● **GOAL OF THE EXERCISE**
Begin with the line that holds "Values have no" and repeat each line after it exactly, ending with the last line of the listing.
◆ ◆ ◆ ◆ ◆
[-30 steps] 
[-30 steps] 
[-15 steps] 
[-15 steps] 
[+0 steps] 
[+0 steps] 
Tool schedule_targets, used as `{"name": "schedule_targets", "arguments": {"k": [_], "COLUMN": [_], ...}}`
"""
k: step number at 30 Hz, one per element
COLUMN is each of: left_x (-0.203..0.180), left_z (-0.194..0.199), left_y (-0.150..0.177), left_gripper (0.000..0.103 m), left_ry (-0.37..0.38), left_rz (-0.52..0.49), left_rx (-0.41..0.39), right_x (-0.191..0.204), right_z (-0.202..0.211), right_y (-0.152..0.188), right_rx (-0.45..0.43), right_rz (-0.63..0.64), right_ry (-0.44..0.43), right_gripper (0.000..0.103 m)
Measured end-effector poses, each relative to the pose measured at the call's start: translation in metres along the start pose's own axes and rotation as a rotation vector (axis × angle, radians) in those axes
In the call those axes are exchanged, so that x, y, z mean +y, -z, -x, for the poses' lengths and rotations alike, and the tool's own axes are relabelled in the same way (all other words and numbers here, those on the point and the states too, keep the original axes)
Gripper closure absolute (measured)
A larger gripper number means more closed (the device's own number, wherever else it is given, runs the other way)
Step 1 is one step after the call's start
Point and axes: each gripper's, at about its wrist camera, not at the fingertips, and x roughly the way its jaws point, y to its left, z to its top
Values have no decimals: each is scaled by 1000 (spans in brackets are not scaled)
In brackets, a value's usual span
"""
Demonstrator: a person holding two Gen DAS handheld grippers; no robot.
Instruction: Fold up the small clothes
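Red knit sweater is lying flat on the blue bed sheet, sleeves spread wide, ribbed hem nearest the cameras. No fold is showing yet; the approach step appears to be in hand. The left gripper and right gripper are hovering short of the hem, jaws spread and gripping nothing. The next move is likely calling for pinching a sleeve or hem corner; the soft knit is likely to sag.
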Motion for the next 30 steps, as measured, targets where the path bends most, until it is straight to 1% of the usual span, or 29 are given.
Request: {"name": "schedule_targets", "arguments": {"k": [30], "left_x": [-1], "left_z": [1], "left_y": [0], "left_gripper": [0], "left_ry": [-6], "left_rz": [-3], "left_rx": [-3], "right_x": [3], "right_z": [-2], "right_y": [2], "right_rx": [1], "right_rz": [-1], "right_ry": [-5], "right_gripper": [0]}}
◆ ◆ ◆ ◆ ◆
● **ANSWER BOX**
Values have no decimals: each is scaled by 1000 (spans in brackets are not scaled)
In brackets, a value's usual span
"""
Demonstrator: a person holding two Gen DAS handheld grippers; no robot.
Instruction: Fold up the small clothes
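Red knit sweater is lying flat on the blue bed sheet, sleeves spread wide, ribbed hem nearest the cameras. No fold is showing yet; the approach step appears to be in hand. The left gripper and right gripper are hovering short of the hem, jaws spread and gripping nothing. The next move is likely calling for pinching a sleeve or hem corner; the soft knit is likely to sag.
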Motion for the next 30 steps, as measured, targets where the path bends most, until it is straight to 1% of the usual span, or 29 are given.
Request: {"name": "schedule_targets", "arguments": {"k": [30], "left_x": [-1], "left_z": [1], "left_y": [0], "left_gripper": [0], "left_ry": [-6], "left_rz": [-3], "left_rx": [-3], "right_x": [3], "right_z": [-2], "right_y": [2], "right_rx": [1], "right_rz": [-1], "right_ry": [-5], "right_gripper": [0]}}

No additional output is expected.